Aim of the task: Copy the data below. Keep every line exactly as it is.
---- Data
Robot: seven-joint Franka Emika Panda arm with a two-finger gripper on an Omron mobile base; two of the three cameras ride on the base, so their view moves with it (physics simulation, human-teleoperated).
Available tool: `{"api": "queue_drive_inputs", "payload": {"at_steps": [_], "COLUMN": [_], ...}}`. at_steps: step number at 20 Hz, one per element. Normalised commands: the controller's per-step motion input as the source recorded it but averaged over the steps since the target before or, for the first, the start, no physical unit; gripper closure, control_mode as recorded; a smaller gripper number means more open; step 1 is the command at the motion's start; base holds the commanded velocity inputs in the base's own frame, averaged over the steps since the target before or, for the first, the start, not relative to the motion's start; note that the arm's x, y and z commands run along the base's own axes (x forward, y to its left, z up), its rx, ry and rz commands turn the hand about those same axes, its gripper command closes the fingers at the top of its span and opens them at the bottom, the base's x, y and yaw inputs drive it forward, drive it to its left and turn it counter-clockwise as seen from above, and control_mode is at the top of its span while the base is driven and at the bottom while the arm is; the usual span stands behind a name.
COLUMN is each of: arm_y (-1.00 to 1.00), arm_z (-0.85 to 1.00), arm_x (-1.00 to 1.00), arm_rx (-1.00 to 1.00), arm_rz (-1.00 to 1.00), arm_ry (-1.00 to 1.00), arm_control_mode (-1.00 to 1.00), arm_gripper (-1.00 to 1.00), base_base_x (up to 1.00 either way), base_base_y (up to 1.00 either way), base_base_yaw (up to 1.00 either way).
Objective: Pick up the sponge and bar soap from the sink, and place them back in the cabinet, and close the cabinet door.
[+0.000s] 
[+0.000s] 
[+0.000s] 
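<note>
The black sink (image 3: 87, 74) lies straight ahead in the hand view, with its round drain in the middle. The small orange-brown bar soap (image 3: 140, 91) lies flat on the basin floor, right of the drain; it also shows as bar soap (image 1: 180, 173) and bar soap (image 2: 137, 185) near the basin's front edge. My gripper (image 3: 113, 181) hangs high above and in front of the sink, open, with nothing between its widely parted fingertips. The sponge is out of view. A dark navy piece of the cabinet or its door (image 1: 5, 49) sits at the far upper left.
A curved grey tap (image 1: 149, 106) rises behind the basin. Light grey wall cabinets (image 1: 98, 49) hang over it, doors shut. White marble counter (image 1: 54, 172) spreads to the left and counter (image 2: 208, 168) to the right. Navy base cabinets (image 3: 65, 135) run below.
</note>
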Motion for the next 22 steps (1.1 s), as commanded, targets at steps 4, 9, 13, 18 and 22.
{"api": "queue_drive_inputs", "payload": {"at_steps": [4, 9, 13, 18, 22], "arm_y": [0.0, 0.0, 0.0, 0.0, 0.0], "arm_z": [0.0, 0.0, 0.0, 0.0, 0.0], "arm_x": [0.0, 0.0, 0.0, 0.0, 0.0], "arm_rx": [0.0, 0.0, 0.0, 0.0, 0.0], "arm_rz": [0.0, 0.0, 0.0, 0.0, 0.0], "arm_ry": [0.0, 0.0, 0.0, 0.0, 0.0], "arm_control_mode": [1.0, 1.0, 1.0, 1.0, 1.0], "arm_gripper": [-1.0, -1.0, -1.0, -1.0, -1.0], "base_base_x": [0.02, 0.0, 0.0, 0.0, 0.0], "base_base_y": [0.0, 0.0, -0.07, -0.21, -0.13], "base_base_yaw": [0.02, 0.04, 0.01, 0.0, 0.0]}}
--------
Task output:
Robot: seven-joint Franka Emika Panda arm with a two-finger gripper on an Omron mobile base; two of the three cameras ride on the base, so their view moves with it (physics simulation, human-teleoperated).
Available tool: `{"api": "queue_drive_inputs", "payload": {"at_steps": [_], "COLUMN": [_], ...}}`. at_steps: step number at 20 Hz, one per element. Normalised commands: the controller's per-step motion input as the source recorded it but averaged over the steps since the target before or, for the first, the start, no physical unit; gripper closure, control_mode as recorded; a smaller gripper number means more open; step 1 is the command at the motion's start; base holds the commanded velocity inputs in the base's own frame, averaged over the steps since the target before or, for the first, the start, not relative to the motion's start; note that the arm's x, y and z commands run along the base's own axes (x forward, y to its left, z up), its rx, ry and rz commands turn the hand about those same axes, its gripper command closes the fingers at the top of its span and opens them at the bottom, the base's x, y and yaw inputs drive it forward, drive it to its left and turn it counter-clockwise as seen from above, and control_mode is at the top of its span while the base is driven and at the bottom while the arm is; the usual span stands behind a name.
COLUMN is each of: arm_y (-1.00 to 1.00), arm_z (-0.85 to 1.00), arm_x (-1.00 to 1.00), arm_rx (-1.00 to 1.00), arm_rz (-1.00 to 1.00), arm_ry (-1.00 to 1.00), arm_control_mode (-1.00 to 1.00), arm_gripper (-1.00 to 1.00), base_base_x (up to 1.00 either way), base_base_y (up to 1.00 either way), base_base_yaw (up to 1.00 either way).
Objective: Pick up the sponge and bar soap from the sink, and place them back in the cabinet, and close the cabinet door.
[+0.000s] 
[+0.000s] 
[+0.000s] 
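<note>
The black sink (image 3: 87, 74) lies straight ahead in the hand view, with its round drain in the middle. The small orange-brown bar soap (image 3: 140, 91) lies flat on the basin floor, right of the drain; it also shows as bar soap (image 1: 180, 173) and bar soap (image 2: 137, 185) near the basin's front edge. My gripper (image 3: 113, 181) hangs high above and in front of the sink, open, with nothing between its widely parted fingertips. The sponge is out of view. A dark navy piece of the cabinet or its door (image 1: 5, 49) sits at the far upper left.
A curved grey tap (image 1: 149, 106) rises behind the basin. Light grey wall cabinets (image 1: 98, 49) hang over it, doors shut. White marble counter (image 1: 54, 172) spreads to the left and counter (image 2: 208, 168) to the right. Navy base cabinets (image 3: 65, 135) run below.
</note>
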Motion for the next 22 steps (1.1 s), as commanded, targets at steps 4, 9, 13, 18 and 22.
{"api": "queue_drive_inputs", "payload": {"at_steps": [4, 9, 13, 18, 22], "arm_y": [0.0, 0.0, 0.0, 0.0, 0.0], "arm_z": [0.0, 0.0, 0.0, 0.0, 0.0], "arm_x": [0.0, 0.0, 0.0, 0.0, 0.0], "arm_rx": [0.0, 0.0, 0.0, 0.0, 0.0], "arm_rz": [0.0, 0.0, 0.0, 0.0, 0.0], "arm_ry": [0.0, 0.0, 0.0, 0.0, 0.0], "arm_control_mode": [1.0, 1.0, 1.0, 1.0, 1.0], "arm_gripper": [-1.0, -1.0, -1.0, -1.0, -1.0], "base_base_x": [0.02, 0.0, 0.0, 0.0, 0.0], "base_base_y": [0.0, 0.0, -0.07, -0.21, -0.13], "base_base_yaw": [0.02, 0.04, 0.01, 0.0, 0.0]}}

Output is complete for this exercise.